### About this exercise:
Identify the lines in the data below that contain "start" and give only how many there are.

### Given information:

┌──

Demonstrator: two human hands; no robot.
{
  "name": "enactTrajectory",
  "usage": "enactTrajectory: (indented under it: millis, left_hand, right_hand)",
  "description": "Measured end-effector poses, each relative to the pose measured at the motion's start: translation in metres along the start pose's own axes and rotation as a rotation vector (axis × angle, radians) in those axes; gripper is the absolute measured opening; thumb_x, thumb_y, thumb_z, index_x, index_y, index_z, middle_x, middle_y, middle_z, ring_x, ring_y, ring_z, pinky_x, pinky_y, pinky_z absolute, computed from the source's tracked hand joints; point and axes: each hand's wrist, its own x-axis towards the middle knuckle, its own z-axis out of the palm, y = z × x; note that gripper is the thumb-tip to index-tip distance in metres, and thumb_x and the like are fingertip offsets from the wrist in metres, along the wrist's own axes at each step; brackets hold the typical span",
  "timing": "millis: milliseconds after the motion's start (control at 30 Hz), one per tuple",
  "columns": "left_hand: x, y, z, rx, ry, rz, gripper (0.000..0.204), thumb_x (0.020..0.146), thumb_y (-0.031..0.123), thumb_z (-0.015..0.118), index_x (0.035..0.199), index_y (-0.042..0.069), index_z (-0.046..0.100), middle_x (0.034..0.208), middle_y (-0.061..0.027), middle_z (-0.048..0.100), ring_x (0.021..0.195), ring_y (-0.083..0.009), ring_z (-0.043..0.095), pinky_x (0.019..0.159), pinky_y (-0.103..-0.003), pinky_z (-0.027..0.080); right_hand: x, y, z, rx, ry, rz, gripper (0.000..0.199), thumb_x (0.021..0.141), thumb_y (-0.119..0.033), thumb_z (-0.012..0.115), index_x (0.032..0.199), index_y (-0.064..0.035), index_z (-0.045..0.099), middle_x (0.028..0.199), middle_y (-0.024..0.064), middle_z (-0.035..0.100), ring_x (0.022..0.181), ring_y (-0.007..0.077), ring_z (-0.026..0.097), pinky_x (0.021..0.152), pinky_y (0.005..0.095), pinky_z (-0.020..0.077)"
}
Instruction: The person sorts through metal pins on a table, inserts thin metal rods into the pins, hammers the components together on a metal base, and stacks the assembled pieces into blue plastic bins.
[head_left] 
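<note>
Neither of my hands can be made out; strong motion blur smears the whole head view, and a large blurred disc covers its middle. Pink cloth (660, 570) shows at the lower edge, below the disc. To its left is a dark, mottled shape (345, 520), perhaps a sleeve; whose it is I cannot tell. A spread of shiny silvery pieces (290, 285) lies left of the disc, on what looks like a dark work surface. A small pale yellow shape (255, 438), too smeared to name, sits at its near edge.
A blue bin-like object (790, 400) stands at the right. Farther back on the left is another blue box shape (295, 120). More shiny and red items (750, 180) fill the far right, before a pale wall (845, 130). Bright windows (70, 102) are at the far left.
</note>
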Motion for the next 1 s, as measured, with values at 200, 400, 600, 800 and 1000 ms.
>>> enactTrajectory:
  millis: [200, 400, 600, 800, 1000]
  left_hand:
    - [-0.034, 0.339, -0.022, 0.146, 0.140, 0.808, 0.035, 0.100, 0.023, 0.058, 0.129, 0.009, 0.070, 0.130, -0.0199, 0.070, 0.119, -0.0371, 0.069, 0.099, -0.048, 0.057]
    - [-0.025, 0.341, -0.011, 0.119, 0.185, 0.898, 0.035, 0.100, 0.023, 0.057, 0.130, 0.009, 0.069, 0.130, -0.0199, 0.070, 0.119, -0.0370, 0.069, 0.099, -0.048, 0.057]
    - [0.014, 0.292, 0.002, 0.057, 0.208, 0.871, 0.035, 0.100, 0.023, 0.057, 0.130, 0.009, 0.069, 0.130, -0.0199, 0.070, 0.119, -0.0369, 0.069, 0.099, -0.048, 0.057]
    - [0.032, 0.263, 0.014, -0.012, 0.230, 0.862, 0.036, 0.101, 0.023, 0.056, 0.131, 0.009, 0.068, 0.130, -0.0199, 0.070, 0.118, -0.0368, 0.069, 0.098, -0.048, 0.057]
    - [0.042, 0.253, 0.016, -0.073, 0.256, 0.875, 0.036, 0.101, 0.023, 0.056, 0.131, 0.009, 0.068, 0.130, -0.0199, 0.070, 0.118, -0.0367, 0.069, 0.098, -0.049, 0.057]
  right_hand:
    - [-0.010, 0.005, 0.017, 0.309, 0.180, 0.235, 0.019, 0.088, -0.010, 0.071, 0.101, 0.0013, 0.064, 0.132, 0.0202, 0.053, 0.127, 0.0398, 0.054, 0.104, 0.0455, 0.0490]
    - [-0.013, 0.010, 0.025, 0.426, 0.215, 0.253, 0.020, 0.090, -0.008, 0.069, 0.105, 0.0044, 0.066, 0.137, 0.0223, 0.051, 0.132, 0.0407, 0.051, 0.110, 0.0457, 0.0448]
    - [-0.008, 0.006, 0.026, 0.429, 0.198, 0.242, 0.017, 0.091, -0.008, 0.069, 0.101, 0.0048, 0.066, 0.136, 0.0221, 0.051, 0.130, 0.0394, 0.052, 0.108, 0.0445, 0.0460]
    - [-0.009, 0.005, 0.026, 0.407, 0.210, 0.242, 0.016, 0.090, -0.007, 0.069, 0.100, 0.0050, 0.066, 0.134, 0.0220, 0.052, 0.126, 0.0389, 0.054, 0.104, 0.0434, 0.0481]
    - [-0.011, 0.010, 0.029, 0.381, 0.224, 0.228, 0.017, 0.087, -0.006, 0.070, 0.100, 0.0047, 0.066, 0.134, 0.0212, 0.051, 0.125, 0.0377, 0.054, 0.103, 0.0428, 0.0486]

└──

### Answer space:
2